Every line containing the string "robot" is to be copied from the records.
===== RECORDED DATA =====
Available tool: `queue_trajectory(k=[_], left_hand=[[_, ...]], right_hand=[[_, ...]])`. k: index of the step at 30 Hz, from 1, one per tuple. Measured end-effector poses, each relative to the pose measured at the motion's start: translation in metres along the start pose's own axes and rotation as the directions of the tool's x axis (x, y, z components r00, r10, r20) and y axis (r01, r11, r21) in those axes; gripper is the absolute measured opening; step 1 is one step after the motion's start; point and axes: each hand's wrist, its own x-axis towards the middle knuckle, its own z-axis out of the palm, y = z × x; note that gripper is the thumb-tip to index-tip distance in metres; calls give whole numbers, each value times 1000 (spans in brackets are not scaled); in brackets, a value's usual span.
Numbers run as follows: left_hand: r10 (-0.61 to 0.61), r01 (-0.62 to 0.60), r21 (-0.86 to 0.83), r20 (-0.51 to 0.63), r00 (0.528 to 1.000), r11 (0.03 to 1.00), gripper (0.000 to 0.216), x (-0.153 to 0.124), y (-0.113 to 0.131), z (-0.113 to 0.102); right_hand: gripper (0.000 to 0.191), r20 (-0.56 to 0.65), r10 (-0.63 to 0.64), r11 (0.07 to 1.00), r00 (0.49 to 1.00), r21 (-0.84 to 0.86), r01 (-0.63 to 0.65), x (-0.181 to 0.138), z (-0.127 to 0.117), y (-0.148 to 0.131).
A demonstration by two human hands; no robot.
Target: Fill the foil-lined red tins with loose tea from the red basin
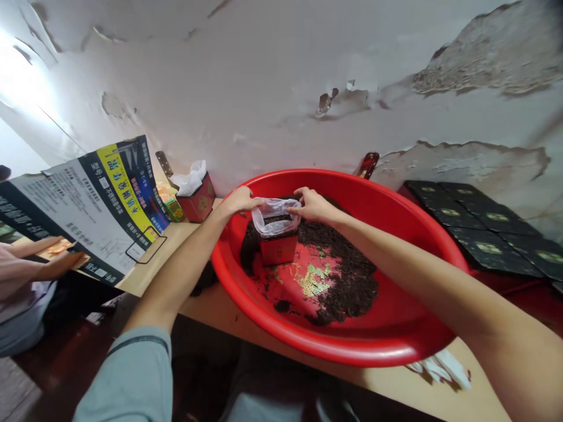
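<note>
A large red plastic basin (396,334) rests on a wooden table and holds a heap of dark loose tea leaves (347,275). Inside it stands a small red square tin (278,249) lined with a clear plastic bag (275,212) partly filled with tea. My left hand (240,200) pinches the bag's left rim. My right hand (313,205) pinches the bag's right rim. Both hands hold the bag open over the tin.
A second red tin with a white bag (196,196) stands at the back left by the peeling wall. A printed cardboard box (94,205) lies to the left, another person's arm (39,261) beside it. Several black gold-printed boxes (484,234) lie at the right.
</note>
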Motion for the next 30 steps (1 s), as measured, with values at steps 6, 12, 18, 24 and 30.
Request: queue_trajectory(k=[6,12,18,24,30], left_hand=[[-171,187,-29,294,941,982,13,-20,-10,4],[-139,133,106,50,989,985,18,-34,5,-29],[-28,31,273,-17,999,961,17,-42,37,-55],[47,-32,542,-12,999,840,35,-25,48,-44],[194,-135,459,-85,977,878,13,-3,34,-21]], right_hand=[[22,103,48,978,994,-207,-26,-1,-4,-14],[27,-103,31,996,994,-80,-39,6,-32,-32],[36,-83,1,1000,997,32,1,-1,-49,-43],[32,-87,-205,938,975,-302,170,-1,-52,-51],[16,-68,-277,909,958,-343,239,-3,-56,-70]])
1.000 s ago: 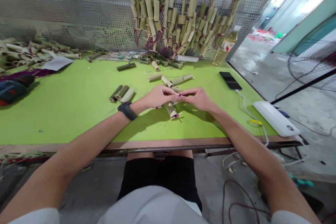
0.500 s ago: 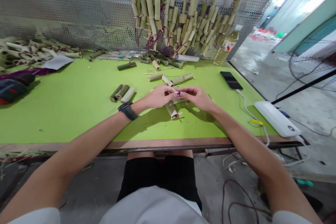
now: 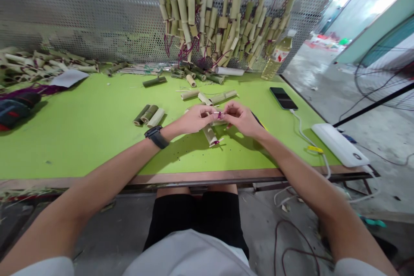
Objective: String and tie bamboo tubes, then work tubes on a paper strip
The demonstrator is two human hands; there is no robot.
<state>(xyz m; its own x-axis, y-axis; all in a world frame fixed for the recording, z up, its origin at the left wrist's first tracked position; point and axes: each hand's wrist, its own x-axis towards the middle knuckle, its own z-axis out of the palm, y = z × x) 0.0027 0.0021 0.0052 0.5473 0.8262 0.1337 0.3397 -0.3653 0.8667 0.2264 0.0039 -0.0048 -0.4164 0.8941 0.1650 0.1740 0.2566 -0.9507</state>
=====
> **TASK RESULT**
A demonstration by two human hands; no robot.
The demonstrator is two human hands; there is no robot.

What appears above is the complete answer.